■ Required action: Take the listing and give it again exactly, from its first line to its last line.

■ Data excerpt:

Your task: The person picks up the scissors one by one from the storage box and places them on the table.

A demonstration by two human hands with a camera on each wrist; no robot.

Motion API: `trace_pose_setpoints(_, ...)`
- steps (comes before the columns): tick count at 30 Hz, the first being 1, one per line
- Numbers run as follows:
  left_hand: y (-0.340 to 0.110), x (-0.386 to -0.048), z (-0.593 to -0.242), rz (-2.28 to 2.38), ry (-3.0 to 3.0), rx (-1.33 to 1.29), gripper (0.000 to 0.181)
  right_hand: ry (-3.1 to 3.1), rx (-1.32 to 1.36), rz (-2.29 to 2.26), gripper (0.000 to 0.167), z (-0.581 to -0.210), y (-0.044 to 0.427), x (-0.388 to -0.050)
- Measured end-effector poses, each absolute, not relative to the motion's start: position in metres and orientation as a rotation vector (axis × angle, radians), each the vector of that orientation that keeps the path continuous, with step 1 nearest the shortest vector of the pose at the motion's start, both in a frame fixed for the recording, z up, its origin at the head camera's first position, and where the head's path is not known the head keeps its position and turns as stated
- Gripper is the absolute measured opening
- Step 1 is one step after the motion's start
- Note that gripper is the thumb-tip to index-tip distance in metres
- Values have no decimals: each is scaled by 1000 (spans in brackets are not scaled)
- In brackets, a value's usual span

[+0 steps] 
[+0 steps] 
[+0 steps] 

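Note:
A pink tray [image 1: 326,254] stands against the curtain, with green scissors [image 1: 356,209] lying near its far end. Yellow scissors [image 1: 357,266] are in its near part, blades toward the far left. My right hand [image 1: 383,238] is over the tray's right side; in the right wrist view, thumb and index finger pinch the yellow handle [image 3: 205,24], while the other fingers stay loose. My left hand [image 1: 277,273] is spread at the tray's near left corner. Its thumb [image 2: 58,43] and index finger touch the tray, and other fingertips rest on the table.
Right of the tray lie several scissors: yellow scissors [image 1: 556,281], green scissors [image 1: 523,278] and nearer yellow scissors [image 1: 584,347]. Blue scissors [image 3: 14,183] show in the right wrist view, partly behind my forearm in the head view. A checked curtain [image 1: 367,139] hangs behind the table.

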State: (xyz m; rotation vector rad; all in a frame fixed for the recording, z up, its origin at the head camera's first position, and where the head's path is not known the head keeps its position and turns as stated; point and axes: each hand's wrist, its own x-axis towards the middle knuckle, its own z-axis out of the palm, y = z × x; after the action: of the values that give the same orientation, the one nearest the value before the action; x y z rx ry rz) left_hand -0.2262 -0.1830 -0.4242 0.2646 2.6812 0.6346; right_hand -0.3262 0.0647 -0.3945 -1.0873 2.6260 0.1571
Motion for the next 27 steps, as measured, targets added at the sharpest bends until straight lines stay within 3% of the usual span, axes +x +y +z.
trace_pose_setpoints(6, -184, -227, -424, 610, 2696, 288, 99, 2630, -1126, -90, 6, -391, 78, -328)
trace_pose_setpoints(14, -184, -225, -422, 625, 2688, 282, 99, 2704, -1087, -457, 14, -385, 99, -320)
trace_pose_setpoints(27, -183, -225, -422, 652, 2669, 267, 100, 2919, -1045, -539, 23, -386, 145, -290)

■ The completed task:
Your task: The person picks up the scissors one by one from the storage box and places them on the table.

A demonstration by two human hands with a camera on each wrist; no robot.

Motion API: `trace_pose_setpoints(_, ...)`
- steps (comes before the columns): tick count at 30 Hz, the first being 1, one per line
- Numbers run as follows:
  left_hand: y (-0.340 to 0.110), x (-0.386 to -0.048), z (-0.593 to -0.242), rz (-2.28 to 2.38), ry (-3.0 to 3.0), rx (-1.33 to 1.29), gripper (0.000 to 0.181)
  right_hand: ry (-3.1 to 3.1), rx (-1.32 to 1.36), rz (-2.29 to 2.26), gripper (0.000 to 0.167), z (-0.581 to -0.210), y (-0.044 to 0.427), x (-0.388 to -0.050)
- Measured end-effector poses, each absolute, not relative to the motion's start: position in metres and orientation as a rotation vector (axis × angle, radians), each the vector of that orientation that keeps the path continuous, with step 1 nearest the shortest vector of the pose at the motion's start, both in a frame fixed for the recording, z up, its origin at the head camera's first position, and where the head's path is not known the head keeps its position and turns as stated
- Gripper is the absolute measured opening
- Step 1 is one step after the motion's start
- Note that gripper is the thumb-tip to index-tip distance in metres
- Values have no decimals: each is scaled by 1000 (spans in brackets are not scaled)
- In brackets, a value's usual span

[+0 steps] 
[+0 steps] 
[+0 steps] 

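Note:
A pink tray [image 1: 326,254] stands against the curtain, with green scissors [image 1: 356,209] lying near its far end. Yellow scissors [image 1: 357,266] are in its near part, blades toward the far left. My right hand [image 1: 383,238] is over the tray's right side; in the right wrist view, thumb and index finger pinch the yellow handle [image 3: 205,24], while the other fingers stay loose. My left hand [image 1: 277,273] is spread at the tray's near left corner. Its thumb [image 2: 58,43] and index finger touch the tray, and other fingertips rest on the table.
Right of the tray lie several scissors: yellow scissors [image 1: 556,281], green scissors [image 1: 523,278] and nearer yellow scissors [image 1: 584,347]. Blue scissors [image 3: 14,183] show in the right wrist view, partly behind my forearm in the head view. A checked curtain [image 1: 367,139] hangs behind the table.
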
State: (xyz m; rotation vector rad; all in a frame fixed for the recording, z up, its origin at the head camera's first position, and where the head's path is not known the head keeps its position and turns as stated; point and axes: each hand's wrist, its own x-axis towards the middle knuckle, its own z-axis out of the palm, y = z × x; after the action: of the values that give the same orientation, the one nearest the value before the action; x y z rx ry rz) left_hand -0.2262 -0.1830 -0.4242 0.2646 2.6812 0.6346; right_hand -0.3262 0.0647 -0.3945 -1.0873 2.6260 0.1571
Motion for the next 27 steps, as measured, targets added at the sharpest bends until straight lines stay within 3% of the usual span, axes +x +y +z.
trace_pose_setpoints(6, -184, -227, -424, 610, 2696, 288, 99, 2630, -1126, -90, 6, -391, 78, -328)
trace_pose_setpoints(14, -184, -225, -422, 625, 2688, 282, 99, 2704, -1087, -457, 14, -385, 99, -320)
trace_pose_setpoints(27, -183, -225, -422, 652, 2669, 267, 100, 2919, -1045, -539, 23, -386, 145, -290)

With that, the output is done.